Personal information
- Full name: Terry Kennedy
- Date of birth: 14 November 1993 (age 31)
- Place of birth: Barnsley, England
- Height: 5 ft 10 in (1.78 m)
- Position(s): Defender

Youth career
- Barnsley
- Sheffield United

Senior career*
- Years: Team / Apps / (Gls)
- 2011–2016: Sheffield United / 19 / (0)
- 2015–2016: → Cambridge United (loan) / 2 / (0)
- 2016–2017: Alfreton Town / 27 / (0)
- 2017–2018: Harrogate Town / 23 / (7)
- 2018–2019: Guiseley / 3 / (0)
- Total:  / 74 / (7)

= Terry Kennedy (footballer) =

English footballer (born 1993)

Terry Kennedy (born 14 November 1993) is an English former professional footballer who last played as a defender for Guiseley. Born in Barnsley, he spent time at his hometown club as a junior before making the switch to Sheffield United.

==Career==
Kennedy made his début for the Blades in May 2011, coming on as a substitute in the last game of the 2010–11 season against Swansea City at the Liberty Stadium. Much was expected of Kennedy heading into his second season as a professional with the Blades, but due to a recurring knee problem he missed the majority of the campaign and didn't make a single appearance. After an intense rehabilitation period, Kennedy made his first start for the Blades in away game against Doncaster Rovers on 1 January 2013. Despite only making one appearance during the previous season, Kennedy had his contract with the Blades extended in June 2013. Upon signing a new contract, Kennedy stated "I'm happy to sign a new deal at United... Hopefully, I'll be able to repay the club, both this season and in the future, for the faith they've shown in me." Kennedy's contract with United was extended on 16 May 2014. On 31 January 2015, Kennedy signed a new contract with United keeping him at Bramall Lane until summer 2016.

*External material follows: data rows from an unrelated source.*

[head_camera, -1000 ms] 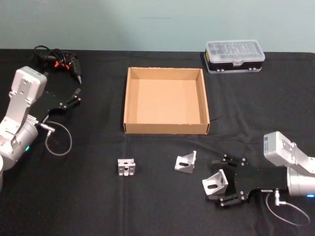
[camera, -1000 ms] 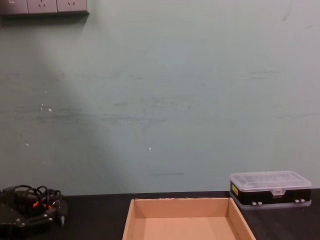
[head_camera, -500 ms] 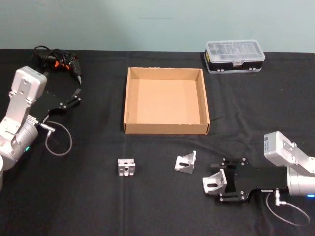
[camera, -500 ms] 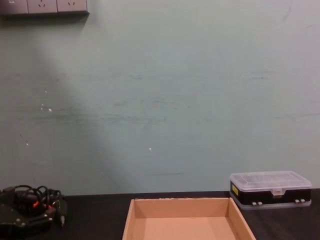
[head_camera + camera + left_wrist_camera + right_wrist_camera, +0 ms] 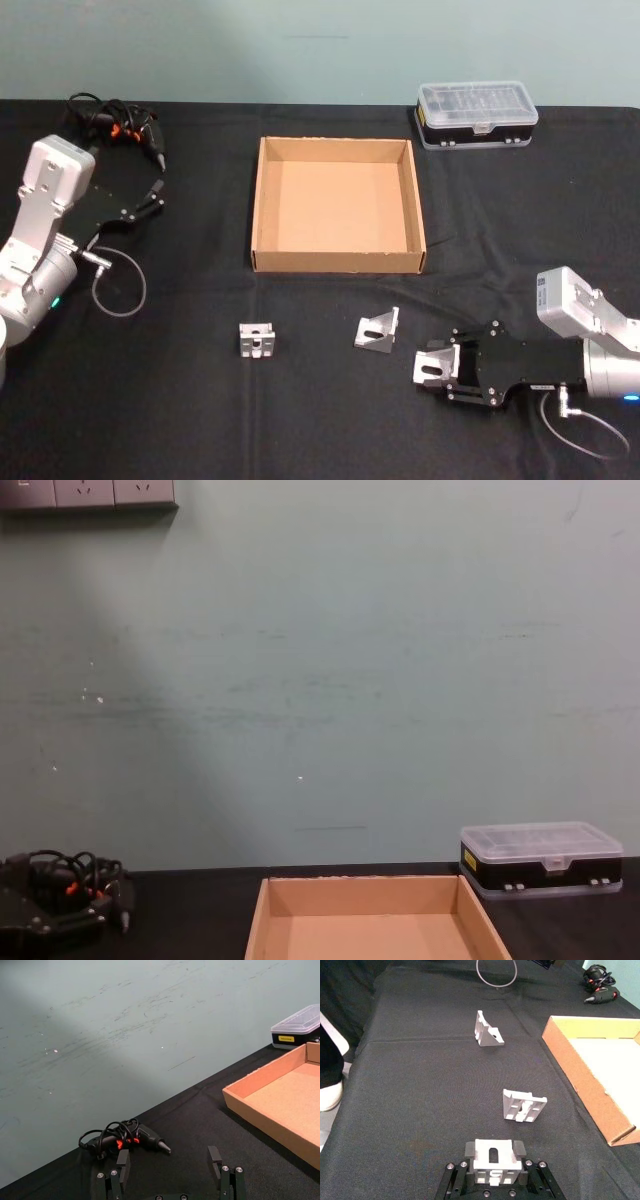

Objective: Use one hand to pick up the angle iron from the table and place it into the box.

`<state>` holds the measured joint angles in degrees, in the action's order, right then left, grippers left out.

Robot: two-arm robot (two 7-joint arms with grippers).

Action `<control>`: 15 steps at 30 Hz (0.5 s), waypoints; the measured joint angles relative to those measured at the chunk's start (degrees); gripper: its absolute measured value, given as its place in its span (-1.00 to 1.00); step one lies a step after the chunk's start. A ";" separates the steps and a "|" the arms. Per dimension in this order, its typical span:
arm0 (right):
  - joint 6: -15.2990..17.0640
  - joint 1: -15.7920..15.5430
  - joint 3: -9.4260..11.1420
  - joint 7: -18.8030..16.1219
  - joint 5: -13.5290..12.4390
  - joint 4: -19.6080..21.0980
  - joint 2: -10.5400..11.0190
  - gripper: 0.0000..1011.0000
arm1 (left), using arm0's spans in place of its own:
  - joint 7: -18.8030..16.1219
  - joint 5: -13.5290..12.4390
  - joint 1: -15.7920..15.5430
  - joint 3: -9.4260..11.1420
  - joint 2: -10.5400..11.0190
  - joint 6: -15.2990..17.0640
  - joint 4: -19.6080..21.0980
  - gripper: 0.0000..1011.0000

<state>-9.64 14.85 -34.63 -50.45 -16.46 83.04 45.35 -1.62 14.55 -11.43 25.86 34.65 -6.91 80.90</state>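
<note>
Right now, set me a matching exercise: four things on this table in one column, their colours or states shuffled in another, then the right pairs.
1. box
2. small case
3. right claw
4. left claw

A. shut on an angle iron
B. open, holding nothing
C. tan, empty
D. black, clear lid

Pairs: 1-C, 2-D, 3-A, 4-B

My head camera looks steeply down on the flat black worktop (image 5: pixel 150 400); my chest camera, set low, faces the pale green wall (image 5: pixel 320 680) at 12 o'clock; my right wrist camera skims close toward 9 o'clock. All four share the shallow tan cardboard box (image 5: pixel 338 262).
</note>
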 joint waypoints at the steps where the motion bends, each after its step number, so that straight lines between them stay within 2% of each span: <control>1: 0.00 0.00 0.00 0.00 -0.01 0.00 0.00 -0.10 | 0.00 0.00 0.00 0.00 0.00 0.00 0.00 1.00; 6: -0.05 -0.06 0.10 0.14 -0.11 0.05 0.01 -0.10 | 0.00 0.00 0.00 0.00 0.00 0.00 0.00 1.00; 9: -0.49 -0.71 1.22 1.38 -0.96 0.84 0.16 -0.10 | 0.00 0.00 0.00 0.00 0.00 0.00 0.00 1.00; 14: -0.33 -1.47 4.50 1.97 -5.31 2.73 0.99 -0.10 | 0.00 0.00 0.00 0.00 0.00 0.00 0.00 1.00; 15: -0.09 -1.45 5.64 2.01 -6.87 3.23 1.13 -0.10 | 0.00 0.00 0.00 0.00 0.00 0.00 0.00 1.00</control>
<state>-9.73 13.40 -28.98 -48.44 -23.32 86.27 46.48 -1.62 14.55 -11.43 25.86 34.65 -6.91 80.90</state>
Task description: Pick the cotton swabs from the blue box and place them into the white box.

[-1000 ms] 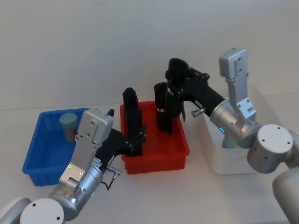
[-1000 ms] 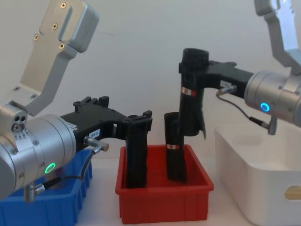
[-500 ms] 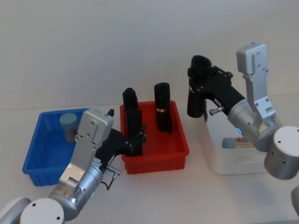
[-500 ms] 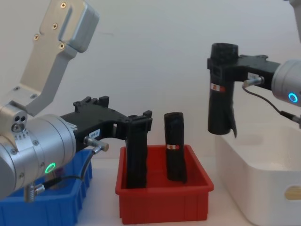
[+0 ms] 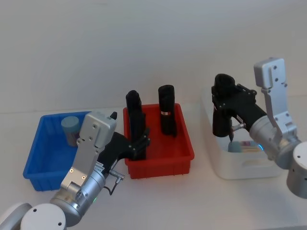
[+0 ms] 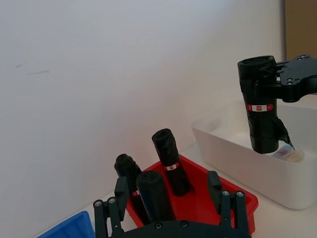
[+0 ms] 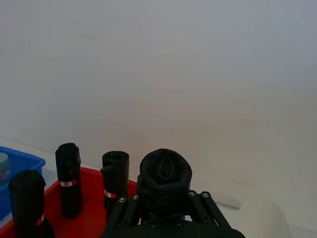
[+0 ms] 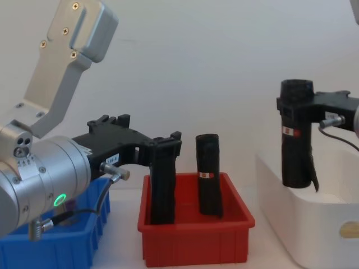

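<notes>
A cotton swab tub with a pale blue lid stands in the far corner of the blue box. Another swab tub lies inside the white box at the right. My right gripper is shut on the top of a tall black roll and holds it upright, its lower end just inside the white box's near-left part. My left gripper hangs over the red bin, open, its fingers standing either side of a black roll.
The red bin sits between the blue and white boxes, with black rolls standing upright in it. Behind the boxes the bare table runs to a plain white wall.
My right gripper carried the black roll to the right from above the red bin and lowered it over the white box. The left arm stayed still.
</notes>
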You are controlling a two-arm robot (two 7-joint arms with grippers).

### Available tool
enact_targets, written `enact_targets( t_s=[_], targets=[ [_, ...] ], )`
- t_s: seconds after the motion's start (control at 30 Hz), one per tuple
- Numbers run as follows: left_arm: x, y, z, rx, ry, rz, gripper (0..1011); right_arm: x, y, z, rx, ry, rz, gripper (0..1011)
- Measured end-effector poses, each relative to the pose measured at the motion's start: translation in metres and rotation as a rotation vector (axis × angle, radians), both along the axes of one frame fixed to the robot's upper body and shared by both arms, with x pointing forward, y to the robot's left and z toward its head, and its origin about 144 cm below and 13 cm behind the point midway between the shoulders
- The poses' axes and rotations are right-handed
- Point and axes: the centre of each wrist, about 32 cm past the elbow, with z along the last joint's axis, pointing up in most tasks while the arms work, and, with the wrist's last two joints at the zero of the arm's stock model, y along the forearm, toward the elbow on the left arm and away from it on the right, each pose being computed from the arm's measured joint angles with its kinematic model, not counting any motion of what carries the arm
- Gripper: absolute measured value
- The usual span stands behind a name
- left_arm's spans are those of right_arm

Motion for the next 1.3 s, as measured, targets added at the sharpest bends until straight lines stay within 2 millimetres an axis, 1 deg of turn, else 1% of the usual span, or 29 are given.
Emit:
enact_targets(
  t_s=[0.23,0.3,0.37,0.4,0.47,0.6,0.67,0.73,0.83,0.87,0.9,0.93,1.03,1.3],
  targets=[
    [0.000,0.000,0.000,0.000,0.000,0.000,1004,-0.007,-0.007,-0.008,-0.013,0.035,-0.026,357],
    [0.000,0.000,0.000,0.000,0.000,0.000,1004,-0.009,-0.009,-0.010,-0.015,0.045,-0.032,378],
    [0.000,0.000,0.000,0.000,0.000,0.000,1004,-0.010,-0.010,-0.011,-0.016,0.049,-0.034,434],
    [0.000,0.000,0.000,0.000,0.000,0.000,1004,-0.011,-0.011,-0.013,-0.016,0.054,-0.036,488],
    [0.000,0.000,0.000,0.000,0.000,0.000,1004,-0.011,-0.011,-0.014,-0.016,0.057,-0.038,528],
    [0.000,0.000,0.000,0.000,0.000,0.000,1004,-0.013,-0.013,-0.016,-0.017,0.063,-0.041,667],
    [0.000,0.000,0.000,0.000,0.000,0.000,1004,-0.013,-0.014,-0.017,-0.017,0.065,-0.041,699],
    [0.000,0.000,0.000,0.000,0.000,0.000,1004,-0.014,-0.014,-0.018,-0.017,0.066,-0.042,799],
    [0.000,0.000,0.000,0.000,0.000,0.000,1004,-0.015,-0.014,-0.019,-0.017,0.068,-0.043,853],
    [0.000,0.000,0.000,0.000,0.000,0.000,1004,-0.015,-0.015,-0.019,-0.017,0.068,-0.043,907],
    [0.000,0.000,0.000,0.000,0.000,0.000,1004,-0.015,-0.015,-0.019,-0.017,0.069,-0.043,926],
    [0.000,0.000,0.000,0.000,0.000,0.000,1004,-0.015,-0.015,-0.020,-0.017,0.070,-0.044,970],
    [0.000,0.000,0.000,0.000,0.000,0.000,1004,-0.016,-0.015,-0.020,-0.017,0.071,-0.044,1001],
    [0.000,0.000,0.000,0.000,0.000,0.000,1004,-0.016,-0.016,-0.021,-0.016,0.072,-0.045,1002]
  ],
)
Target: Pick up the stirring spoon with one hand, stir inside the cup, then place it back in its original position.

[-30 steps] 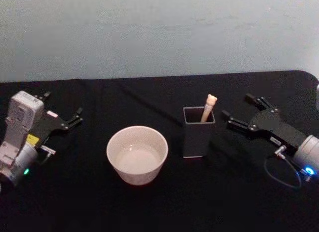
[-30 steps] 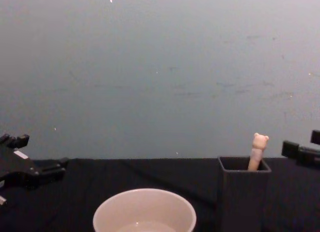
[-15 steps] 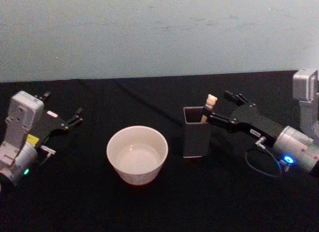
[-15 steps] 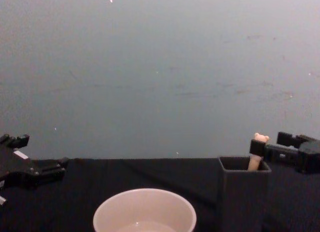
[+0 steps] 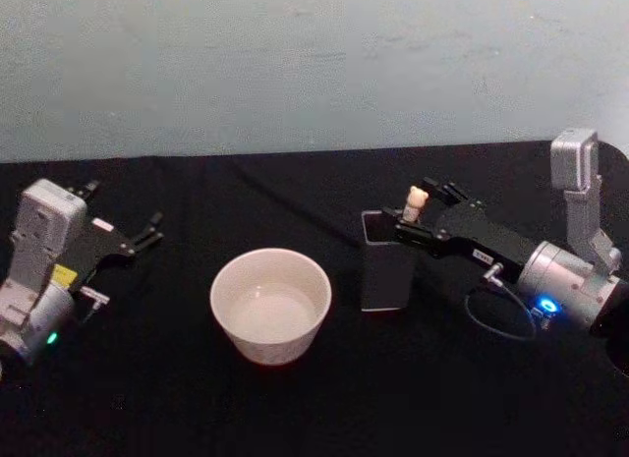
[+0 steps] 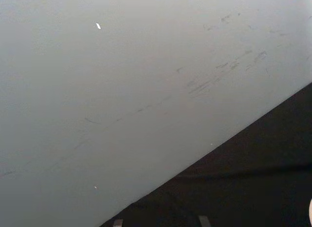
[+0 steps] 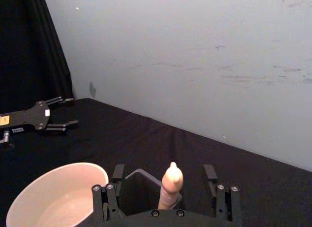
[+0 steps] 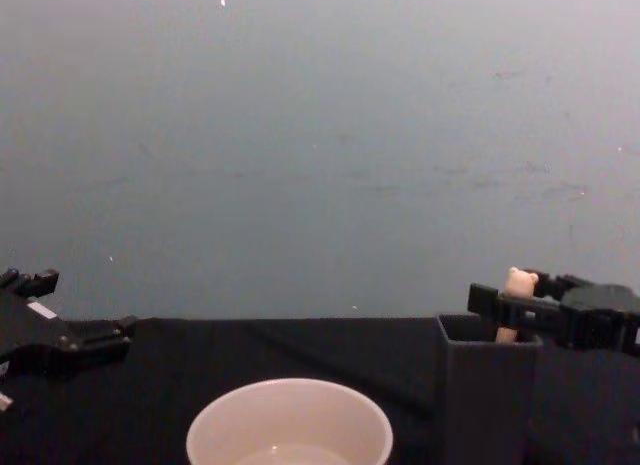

On 19 November 2015, he signed on loan for Cambridge United until 3 January 2016.

After leaving Sheffield United in 2016, Kennedy played for Alfreton Town, Harrogate Town and Guiseley. A knee injury meant that he had to retire early, Kennedy played his last game in football for Guiseley in the National League North against York City on 29 September 2018 aged 26.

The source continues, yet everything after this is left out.